→ **What to do**
Check every line of the data and copy the ones where "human" appears.

→ **Extracted information**
○ ○ ○ ○ ○ ○ ○
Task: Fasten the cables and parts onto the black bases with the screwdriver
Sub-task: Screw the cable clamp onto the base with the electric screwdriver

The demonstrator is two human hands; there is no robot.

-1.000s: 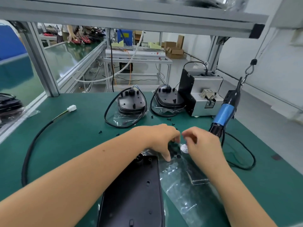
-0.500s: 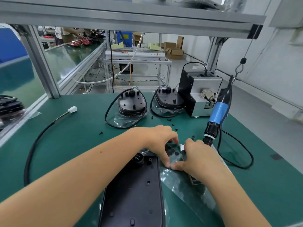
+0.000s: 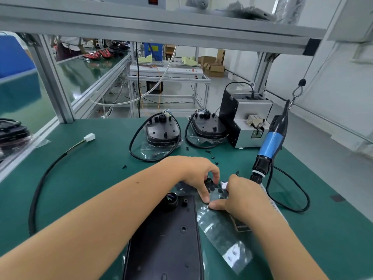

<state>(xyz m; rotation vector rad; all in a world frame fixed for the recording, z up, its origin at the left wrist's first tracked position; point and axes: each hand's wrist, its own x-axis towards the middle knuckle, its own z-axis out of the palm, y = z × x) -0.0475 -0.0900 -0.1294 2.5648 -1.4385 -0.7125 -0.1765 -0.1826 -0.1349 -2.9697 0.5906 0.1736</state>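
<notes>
Green counter, carrying all parts. Nearest black base at front centre, flat, with cable gland at its far end. Two further black bases at rear centre, each ringed by a black cable. Screwdriver, blue-bodied, hanging tip-down at right, just beyond the right hand. Clear plastic bag beside the nearest base. Left hand and right hand, each grip narrow, pinching the bag's far end. Loose black screws scattered behind the hands.

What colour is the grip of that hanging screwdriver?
Bright blue, with black ends, on the screwdriver; the head view shows it.
</notes>
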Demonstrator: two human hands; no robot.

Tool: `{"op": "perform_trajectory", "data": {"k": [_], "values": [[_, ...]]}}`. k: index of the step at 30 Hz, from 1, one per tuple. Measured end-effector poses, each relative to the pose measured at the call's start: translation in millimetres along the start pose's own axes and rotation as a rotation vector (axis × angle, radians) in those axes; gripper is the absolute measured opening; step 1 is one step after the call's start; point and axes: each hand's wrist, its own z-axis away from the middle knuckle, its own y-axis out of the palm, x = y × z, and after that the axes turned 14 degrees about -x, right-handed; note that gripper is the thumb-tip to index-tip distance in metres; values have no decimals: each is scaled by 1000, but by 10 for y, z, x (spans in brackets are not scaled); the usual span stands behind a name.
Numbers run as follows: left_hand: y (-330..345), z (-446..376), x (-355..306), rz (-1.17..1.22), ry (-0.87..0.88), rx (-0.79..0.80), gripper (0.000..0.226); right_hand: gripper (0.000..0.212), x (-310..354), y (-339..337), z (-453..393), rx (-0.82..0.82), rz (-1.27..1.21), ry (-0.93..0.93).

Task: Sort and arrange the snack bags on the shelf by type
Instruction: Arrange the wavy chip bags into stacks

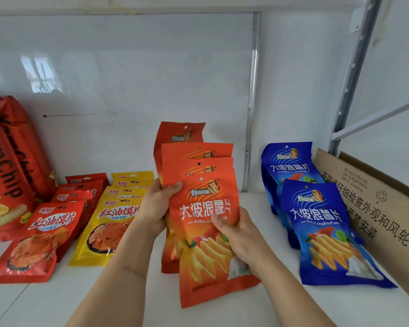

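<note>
From the head camera, both forearms reach up from the bottom edge toward the middle of the white shelf [222, 310]; the left hand [155, 210] comes in from the lower left, its wrist bent inward, and its thumb lies across the upper left corner of the front orange chip bag [206, 234] while the other fingers are hidden behind the fanned bags, so it grips the stack of orange chip bags [194, 152] from the side; the right hand [236, 234] comes in from the lower right with its thumb pressed on the front bag's face just under the white lettering and its fingers curled round the bag's right edge, pinching it; the front bag hangs tilted, its lower end down over the shelf, and the bags behind it rise in steps toward the back wall; left of the hands lie overlapping rows of yellow snack bags [111, 225] and red snack bags [40, 239], with tall red YamChip bags [7, 171] standing at the far left; right of the hands lean the blue chip bags [316, 223], touching a cardboard box [373, 208] printed with black characters.
</note>
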Motion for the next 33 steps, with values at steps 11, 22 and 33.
{"op": "perform_trajectory", "data": {"k": [11, 22, 33], "values": [[-142, -427, 151, -352, -195, -110, 33, 57, -133, 431, 30, -124, -48, 3], [-156, -505, 115, -379, -277, -68, 43, 58, -214, 677, 77, -247, 123, -6], [-251, -245, 26, -468, -18, -182, 46, 61, -234, 656, 38, -285, 70, -29]]}}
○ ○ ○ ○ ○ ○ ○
→ **Final answer**
The demonstrator is two human hands; there is no robot.
Demonstrator: two human hands; no robot.

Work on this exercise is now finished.